Your task is to repeat the entries exactly from their first line through the line with "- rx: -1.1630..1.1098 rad", and to stop there.

**Entries shown**
═══

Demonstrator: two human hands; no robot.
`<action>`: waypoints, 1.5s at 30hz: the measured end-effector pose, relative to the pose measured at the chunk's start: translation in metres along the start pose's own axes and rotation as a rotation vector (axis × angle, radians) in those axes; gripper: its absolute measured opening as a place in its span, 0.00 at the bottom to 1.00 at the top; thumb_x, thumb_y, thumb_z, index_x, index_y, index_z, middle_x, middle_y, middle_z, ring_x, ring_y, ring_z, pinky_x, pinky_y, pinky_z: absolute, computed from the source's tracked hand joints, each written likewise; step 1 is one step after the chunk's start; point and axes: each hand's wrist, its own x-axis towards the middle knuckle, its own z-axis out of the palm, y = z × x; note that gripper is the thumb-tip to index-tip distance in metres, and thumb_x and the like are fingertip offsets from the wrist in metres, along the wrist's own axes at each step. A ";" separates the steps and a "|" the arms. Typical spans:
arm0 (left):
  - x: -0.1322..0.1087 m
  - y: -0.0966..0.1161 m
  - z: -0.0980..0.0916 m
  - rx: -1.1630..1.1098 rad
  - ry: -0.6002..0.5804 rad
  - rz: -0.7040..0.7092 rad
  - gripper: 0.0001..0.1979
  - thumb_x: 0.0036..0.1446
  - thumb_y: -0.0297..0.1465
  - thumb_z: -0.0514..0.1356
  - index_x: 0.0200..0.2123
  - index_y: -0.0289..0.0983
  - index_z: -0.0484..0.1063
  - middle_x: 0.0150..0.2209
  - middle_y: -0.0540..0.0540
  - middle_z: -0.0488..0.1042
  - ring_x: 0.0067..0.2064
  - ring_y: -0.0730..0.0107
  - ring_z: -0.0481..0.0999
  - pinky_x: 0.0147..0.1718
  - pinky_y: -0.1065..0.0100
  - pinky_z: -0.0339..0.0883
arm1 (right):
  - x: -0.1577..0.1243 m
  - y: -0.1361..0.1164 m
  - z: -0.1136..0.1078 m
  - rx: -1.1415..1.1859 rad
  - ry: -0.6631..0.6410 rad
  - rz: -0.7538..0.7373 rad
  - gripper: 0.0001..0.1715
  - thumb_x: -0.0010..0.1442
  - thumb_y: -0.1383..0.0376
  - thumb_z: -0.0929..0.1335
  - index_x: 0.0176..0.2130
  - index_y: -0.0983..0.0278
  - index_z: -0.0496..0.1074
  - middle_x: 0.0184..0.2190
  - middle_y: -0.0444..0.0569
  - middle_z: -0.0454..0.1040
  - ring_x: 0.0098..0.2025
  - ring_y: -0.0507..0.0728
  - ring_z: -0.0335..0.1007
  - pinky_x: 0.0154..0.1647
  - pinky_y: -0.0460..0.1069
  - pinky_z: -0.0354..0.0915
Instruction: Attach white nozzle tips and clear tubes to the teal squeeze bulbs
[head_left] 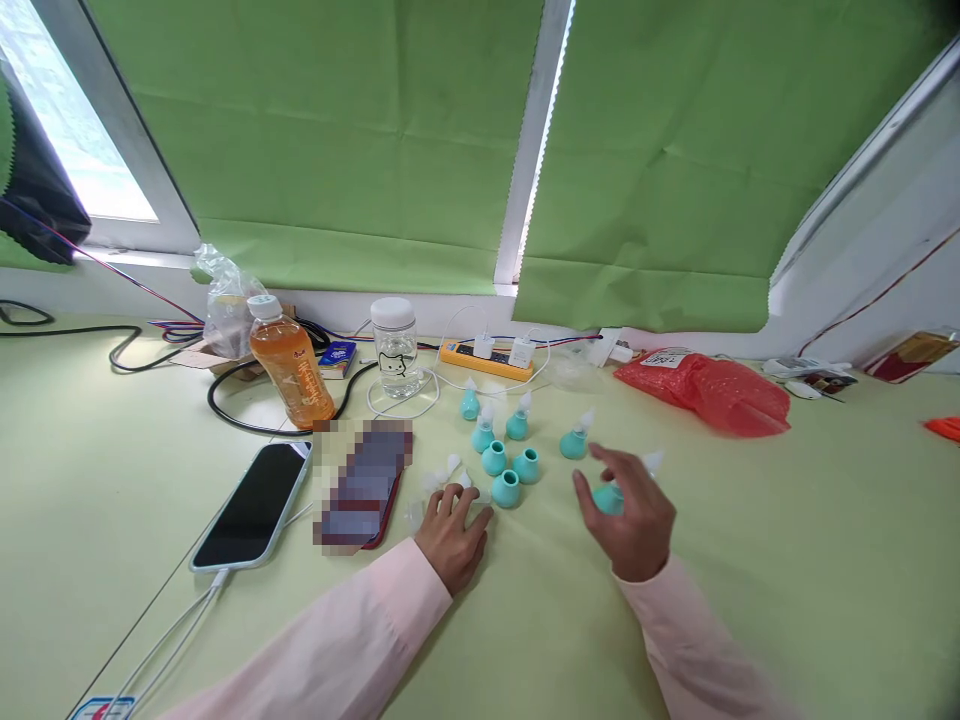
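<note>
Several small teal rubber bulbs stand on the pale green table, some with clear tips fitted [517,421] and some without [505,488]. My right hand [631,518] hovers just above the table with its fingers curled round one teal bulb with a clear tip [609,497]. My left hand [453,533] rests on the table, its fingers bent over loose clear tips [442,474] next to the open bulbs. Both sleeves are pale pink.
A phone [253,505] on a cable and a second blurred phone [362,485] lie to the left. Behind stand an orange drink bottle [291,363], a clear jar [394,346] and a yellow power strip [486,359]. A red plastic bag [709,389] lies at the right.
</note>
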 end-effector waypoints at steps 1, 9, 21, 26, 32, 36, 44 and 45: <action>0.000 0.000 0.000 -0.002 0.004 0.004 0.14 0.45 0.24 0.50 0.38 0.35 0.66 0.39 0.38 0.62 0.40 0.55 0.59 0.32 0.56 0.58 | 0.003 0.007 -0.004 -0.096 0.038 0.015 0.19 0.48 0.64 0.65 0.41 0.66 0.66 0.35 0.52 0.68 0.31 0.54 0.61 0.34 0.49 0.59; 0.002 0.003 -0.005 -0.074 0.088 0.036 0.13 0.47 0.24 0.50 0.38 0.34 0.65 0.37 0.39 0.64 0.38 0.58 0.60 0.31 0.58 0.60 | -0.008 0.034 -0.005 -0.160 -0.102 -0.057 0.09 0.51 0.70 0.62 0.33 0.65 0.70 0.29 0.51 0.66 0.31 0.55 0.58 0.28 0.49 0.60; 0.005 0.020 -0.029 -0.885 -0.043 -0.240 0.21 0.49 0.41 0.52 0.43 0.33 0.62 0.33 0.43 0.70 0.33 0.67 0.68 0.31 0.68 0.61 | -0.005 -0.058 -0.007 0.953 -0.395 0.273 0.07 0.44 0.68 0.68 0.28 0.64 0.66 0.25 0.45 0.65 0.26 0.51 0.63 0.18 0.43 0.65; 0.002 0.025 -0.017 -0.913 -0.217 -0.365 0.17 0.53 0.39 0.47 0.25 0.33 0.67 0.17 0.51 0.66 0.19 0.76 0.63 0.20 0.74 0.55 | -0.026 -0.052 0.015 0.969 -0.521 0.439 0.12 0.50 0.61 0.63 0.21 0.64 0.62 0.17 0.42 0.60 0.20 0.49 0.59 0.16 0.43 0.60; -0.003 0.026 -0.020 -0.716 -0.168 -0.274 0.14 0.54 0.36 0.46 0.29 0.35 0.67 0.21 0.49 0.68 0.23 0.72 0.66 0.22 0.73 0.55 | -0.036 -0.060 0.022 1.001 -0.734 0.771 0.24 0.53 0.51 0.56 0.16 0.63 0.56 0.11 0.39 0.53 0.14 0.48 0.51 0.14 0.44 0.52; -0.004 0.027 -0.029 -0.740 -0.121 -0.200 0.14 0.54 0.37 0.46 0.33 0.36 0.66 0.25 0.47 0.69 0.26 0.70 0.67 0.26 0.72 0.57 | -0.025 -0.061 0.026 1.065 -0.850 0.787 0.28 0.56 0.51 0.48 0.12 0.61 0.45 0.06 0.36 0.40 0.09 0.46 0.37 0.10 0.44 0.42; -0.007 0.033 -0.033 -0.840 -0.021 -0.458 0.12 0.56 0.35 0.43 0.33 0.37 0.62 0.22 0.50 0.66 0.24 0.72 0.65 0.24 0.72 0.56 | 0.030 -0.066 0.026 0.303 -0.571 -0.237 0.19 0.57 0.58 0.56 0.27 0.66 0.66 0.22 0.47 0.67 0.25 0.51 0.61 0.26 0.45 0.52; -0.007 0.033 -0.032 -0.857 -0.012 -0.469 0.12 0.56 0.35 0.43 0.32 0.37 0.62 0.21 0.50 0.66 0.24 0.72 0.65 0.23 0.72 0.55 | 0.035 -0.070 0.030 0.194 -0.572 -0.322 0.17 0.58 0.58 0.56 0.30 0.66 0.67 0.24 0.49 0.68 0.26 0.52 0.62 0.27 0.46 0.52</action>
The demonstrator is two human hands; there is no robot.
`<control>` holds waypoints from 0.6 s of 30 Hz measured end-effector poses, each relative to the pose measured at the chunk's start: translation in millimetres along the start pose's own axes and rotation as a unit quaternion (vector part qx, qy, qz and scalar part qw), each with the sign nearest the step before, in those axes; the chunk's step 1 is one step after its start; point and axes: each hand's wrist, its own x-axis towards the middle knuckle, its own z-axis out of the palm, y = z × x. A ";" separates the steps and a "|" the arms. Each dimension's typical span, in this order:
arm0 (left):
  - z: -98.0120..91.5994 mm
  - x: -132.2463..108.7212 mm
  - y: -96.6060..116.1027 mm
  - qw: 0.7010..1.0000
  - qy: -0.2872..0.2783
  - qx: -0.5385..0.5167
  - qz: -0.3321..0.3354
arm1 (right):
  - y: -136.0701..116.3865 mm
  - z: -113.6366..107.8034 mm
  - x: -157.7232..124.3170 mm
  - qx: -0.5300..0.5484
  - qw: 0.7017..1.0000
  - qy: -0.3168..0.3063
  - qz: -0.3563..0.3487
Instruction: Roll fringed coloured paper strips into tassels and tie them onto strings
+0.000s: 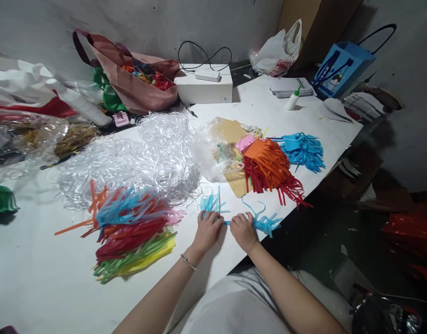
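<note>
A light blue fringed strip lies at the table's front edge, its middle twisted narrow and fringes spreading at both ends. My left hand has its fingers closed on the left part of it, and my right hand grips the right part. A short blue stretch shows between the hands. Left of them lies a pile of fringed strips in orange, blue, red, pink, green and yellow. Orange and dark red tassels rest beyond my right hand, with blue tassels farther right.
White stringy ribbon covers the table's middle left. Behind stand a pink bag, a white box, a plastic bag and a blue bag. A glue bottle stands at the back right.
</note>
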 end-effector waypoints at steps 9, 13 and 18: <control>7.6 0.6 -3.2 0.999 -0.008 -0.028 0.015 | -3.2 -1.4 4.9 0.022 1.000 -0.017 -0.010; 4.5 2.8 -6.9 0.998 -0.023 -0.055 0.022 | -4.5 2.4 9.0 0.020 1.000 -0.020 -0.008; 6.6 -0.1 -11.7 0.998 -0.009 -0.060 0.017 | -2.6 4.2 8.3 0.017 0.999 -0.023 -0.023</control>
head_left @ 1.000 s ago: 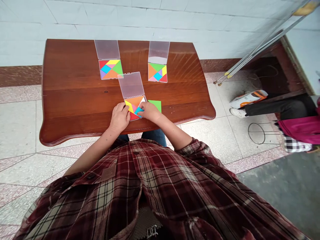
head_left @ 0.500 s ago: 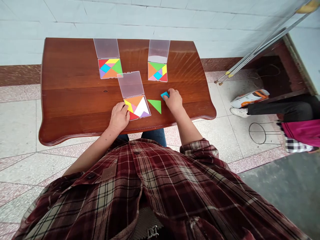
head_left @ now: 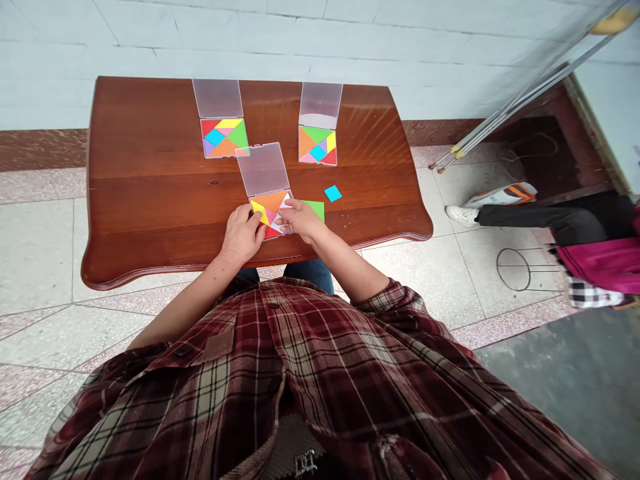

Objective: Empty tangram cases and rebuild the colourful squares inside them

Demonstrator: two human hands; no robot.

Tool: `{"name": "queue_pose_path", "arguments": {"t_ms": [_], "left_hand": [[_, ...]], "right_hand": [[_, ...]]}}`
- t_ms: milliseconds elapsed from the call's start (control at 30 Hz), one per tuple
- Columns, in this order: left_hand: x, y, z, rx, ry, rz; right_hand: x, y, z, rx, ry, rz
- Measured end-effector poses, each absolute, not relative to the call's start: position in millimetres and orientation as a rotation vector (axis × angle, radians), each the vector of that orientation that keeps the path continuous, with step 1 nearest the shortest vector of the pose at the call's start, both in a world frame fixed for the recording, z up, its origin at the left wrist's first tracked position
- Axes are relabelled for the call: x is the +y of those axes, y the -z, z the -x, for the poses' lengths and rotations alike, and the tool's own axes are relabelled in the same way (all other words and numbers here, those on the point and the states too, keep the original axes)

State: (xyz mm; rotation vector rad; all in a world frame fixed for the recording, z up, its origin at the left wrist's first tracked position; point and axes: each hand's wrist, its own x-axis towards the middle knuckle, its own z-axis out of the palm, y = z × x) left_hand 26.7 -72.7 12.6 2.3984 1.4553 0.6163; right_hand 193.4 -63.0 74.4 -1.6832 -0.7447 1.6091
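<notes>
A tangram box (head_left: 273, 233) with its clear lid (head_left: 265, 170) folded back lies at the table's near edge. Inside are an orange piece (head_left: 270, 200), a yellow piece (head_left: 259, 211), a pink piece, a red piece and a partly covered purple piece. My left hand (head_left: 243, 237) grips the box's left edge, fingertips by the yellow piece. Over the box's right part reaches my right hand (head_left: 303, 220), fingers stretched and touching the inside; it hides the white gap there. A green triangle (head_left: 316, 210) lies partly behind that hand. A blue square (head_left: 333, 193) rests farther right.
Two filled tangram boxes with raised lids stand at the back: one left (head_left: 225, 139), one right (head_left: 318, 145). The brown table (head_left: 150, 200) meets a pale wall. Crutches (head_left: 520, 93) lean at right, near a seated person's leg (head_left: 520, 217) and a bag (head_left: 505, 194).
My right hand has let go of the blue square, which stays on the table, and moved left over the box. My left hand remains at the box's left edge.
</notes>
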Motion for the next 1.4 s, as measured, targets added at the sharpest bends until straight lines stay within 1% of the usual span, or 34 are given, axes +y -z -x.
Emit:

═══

**Solution**
Demonstrator: two human hands; no robot.
`<action>`: waypoints, 1.5s at 30hz: the measured end-effector pose, relative to the pose measured at the chunk's start: translation in metres along the start pose's own axes and rotation as a rotation vector (axis × angle, radians) in those axes; gripper: its absolute measured opening as a place in its span, 0.00 at the bottom to 1.00 at the top; thumb_x, thumb_y, thumb_z, index_x, index_y, index_z, middle_x, middle_y, middle_z, ring_x, ring_y, ring_z, pinky_x, pinky_y, pinky_z: absolute, computed from the source's tracked hand joints, each written likewise; step 1 is one step after the chunk's start; point and axes: each hand's wrist, its own x-axis towards the middle knuckle, its own z-axis out of the palm, y = z × x; note that gripper is the thumb-tip to index-tip distance in metres, and thumb_x and the like are fingertip offsets from the wrist in metres, along the wrist's own axes at each step. A ";" separates the steps and a "|" the arms. Typical spans:
arm0 (left):
  - x: -0.1322..0.1087 m
  - y: -0.0966..0.1161 m
  - z: -0.0980..0.0916 m
  - rx: -1.1630..1.1098 rad

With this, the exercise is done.